- Work instructions: Your output must be a faithful copy of the listing underneath.
□ □ □ □
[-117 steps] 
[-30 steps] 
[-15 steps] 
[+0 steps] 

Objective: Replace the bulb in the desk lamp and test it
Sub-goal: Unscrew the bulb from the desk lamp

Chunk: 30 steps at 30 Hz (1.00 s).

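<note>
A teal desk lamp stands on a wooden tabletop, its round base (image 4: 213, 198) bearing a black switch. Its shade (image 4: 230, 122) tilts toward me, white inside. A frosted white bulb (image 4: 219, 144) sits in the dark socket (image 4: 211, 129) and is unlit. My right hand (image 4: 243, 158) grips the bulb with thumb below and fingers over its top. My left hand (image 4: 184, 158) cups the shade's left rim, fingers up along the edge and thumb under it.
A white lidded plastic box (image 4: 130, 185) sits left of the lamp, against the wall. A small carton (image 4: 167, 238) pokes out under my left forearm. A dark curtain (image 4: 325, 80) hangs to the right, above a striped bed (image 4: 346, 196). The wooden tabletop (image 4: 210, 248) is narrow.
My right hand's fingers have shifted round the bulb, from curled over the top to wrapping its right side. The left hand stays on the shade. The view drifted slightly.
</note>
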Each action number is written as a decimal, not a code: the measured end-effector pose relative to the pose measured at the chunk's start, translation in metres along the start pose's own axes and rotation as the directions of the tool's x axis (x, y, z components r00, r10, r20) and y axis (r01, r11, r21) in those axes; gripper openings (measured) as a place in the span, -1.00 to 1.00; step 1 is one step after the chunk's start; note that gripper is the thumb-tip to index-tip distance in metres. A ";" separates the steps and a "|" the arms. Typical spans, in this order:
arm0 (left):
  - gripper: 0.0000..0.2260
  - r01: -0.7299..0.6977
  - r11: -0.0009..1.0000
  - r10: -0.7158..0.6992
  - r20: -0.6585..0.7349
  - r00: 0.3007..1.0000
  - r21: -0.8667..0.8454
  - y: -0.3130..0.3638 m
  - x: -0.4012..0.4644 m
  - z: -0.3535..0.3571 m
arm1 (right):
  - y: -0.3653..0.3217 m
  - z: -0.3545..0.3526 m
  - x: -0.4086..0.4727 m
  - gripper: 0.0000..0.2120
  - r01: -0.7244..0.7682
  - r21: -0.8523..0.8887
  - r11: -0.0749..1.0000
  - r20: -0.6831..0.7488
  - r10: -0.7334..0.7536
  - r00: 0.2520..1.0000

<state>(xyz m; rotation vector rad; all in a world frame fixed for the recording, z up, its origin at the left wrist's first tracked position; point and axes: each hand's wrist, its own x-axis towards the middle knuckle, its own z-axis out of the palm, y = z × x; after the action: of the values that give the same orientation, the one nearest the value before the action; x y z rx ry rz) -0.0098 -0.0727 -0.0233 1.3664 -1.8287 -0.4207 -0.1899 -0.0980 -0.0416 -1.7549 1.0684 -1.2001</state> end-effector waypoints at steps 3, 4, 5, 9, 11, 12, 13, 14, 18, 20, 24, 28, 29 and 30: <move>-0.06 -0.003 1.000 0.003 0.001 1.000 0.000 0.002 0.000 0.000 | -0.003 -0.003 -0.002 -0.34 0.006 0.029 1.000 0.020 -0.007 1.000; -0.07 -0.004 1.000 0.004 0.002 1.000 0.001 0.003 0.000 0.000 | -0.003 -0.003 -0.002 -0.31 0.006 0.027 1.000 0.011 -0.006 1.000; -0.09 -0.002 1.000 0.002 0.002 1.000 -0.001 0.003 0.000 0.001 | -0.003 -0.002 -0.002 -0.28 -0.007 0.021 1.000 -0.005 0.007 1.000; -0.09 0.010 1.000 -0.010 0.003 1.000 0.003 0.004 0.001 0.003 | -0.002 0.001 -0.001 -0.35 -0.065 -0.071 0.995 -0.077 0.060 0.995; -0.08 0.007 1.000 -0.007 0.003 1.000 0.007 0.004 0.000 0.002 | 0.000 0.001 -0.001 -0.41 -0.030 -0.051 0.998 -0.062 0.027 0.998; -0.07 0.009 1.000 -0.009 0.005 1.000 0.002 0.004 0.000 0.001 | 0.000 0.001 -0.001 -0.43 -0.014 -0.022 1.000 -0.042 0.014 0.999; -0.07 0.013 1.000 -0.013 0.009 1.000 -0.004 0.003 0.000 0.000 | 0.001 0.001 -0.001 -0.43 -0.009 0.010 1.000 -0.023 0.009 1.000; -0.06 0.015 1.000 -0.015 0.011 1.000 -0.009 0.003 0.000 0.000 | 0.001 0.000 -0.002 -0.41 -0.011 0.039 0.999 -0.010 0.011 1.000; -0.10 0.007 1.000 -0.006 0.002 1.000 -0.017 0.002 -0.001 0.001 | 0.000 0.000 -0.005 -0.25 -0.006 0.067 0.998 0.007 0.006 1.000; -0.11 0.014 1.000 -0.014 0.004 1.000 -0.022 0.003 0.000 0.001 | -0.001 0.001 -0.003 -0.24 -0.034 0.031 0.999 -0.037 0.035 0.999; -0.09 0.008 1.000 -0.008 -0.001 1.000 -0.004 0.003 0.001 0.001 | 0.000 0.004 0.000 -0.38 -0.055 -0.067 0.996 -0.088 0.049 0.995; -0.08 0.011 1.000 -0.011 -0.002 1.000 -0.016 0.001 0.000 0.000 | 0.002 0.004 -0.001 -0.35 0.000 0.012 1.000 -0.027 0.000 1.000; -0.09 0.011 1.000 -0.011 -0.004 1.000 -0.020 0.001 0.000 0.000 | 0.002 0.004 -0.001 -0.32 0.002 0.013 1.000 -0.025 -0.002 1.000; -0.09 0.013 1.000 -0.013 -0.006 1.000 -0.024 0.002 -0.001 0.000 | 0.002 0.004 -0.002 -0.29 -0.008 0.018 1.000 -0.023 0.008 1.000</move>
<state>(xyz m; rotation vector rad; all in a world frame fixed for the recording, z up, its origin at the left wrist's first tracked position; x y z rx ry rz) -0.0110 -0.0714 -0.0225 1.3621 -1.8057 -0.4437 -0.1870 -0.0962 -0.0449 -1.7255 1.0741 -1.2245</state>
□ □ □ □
- Task response:
[-117 steps] 
[-30 steps] 
[-15 steps] 
[+0 steps] 

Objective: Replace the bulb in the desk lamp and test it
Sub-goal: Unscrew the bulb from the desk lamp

Chunk: 30 steps at 30 Hz (1.00 s).

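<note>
A teal desk lamp stands on a wooden tabletop, its round base (image 4: 213, 198) bearing a black switch. Its shade (image 4: 230, 122) tilts toward me, white inside. A frosted white bulb (image 4: 219, 144) sits in the dark socket (image 4: 211, 129) and is unlit. My right hand (image 4: 243, 158) grips the bulb with thumb below and fingers over its top. My left hand (image 4: 184, 158) cups the shade's left rim, fingers up along the edge and thumb under it.
A white lidded plastic box (image 4: 130, 185) sits left of the lamp, against the wall. A small carton (image 4: 167, 238) pokes out under my left forearm. A dark curtain (image 4: 325, 80) hangs to the right, above a striped bed (image 4: 346, 196). The wooden tabletop (image 4: 210, 248) is narrow.
My right hand's fingers have shifted round the bulb, from curled over the top to wrapping its right side. The left hand stays on the shade. The view drifted slightly.
</note>
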Each action number is written as a decimal, not a code: the measured end-effector pose relative to the pose measured at the chunk's start, translation in metres along the start pose's own axes and rotation as the directions of the tool's x axis (x, y, z components r00, r10, r20) and y axis (r01, r11, r21) in those axes; gripper openings (measured) as a place in the span, -1.00 to 1.00; step 1 is one step after the chunk's start; note that gripper is the thumb-tip to index-tip distance in metres. A ";" separates the steps and a "|" the arms. Typical spans, in this order:
arm0 (left):
  - gripper: 0.0000..0.2260
  - r01: -0.7299..0.6977
  - r11: -0.0009..1.0000
  - r10: -0.7158..0.6992
  - r20: -0.6585..0.7349
  - r00: 0.3007..1.0000
  - r21: -0.8667..0.8454
  - y: -0.3130..0.3638 m
  - x: -0.4012..0.4644 m
  - z: -0.3535..0.3571 m
arm1 (right):
  - y: -0.3653..0.3217 m
  - z: -0.3545..0.3526 m
  - x: -0.4086..0.4727 m
  - gripper: 0.0000..0.2120
  - r01: -0.7244..0.7682
  - r21: -0.8523..0.8887
  - r11: -0.0749..1.0000
  - r20: -0.6831..0.7488
  - r10: -0.7334..0.7536
  - r00: 0.2520..1.0000

<state>(xyz m; rotation vector rad; all in a world frame fixed for the recording, z up, its origin at the left wrist's first tracked position; point and axes: each hand's wrist, its own x-axis towards the middle knuckle, its own z-axis out of the palm, y = z × x; after the action: of the values that give the same orientation, the one nearest the value before the action; x y z rx ry rz) -0.0098 -0.0727 -0.0233 1.3664 -1.8287 -0.4207 -0.1899 -0.0980 -0.0416 -1.7549 1.0684 -1.2001</state> end-effector waypoints at steps 3, 4, 5, 9, 11, 12, 13, 14, 18, 20, 24, 28, 29 and 30: <move>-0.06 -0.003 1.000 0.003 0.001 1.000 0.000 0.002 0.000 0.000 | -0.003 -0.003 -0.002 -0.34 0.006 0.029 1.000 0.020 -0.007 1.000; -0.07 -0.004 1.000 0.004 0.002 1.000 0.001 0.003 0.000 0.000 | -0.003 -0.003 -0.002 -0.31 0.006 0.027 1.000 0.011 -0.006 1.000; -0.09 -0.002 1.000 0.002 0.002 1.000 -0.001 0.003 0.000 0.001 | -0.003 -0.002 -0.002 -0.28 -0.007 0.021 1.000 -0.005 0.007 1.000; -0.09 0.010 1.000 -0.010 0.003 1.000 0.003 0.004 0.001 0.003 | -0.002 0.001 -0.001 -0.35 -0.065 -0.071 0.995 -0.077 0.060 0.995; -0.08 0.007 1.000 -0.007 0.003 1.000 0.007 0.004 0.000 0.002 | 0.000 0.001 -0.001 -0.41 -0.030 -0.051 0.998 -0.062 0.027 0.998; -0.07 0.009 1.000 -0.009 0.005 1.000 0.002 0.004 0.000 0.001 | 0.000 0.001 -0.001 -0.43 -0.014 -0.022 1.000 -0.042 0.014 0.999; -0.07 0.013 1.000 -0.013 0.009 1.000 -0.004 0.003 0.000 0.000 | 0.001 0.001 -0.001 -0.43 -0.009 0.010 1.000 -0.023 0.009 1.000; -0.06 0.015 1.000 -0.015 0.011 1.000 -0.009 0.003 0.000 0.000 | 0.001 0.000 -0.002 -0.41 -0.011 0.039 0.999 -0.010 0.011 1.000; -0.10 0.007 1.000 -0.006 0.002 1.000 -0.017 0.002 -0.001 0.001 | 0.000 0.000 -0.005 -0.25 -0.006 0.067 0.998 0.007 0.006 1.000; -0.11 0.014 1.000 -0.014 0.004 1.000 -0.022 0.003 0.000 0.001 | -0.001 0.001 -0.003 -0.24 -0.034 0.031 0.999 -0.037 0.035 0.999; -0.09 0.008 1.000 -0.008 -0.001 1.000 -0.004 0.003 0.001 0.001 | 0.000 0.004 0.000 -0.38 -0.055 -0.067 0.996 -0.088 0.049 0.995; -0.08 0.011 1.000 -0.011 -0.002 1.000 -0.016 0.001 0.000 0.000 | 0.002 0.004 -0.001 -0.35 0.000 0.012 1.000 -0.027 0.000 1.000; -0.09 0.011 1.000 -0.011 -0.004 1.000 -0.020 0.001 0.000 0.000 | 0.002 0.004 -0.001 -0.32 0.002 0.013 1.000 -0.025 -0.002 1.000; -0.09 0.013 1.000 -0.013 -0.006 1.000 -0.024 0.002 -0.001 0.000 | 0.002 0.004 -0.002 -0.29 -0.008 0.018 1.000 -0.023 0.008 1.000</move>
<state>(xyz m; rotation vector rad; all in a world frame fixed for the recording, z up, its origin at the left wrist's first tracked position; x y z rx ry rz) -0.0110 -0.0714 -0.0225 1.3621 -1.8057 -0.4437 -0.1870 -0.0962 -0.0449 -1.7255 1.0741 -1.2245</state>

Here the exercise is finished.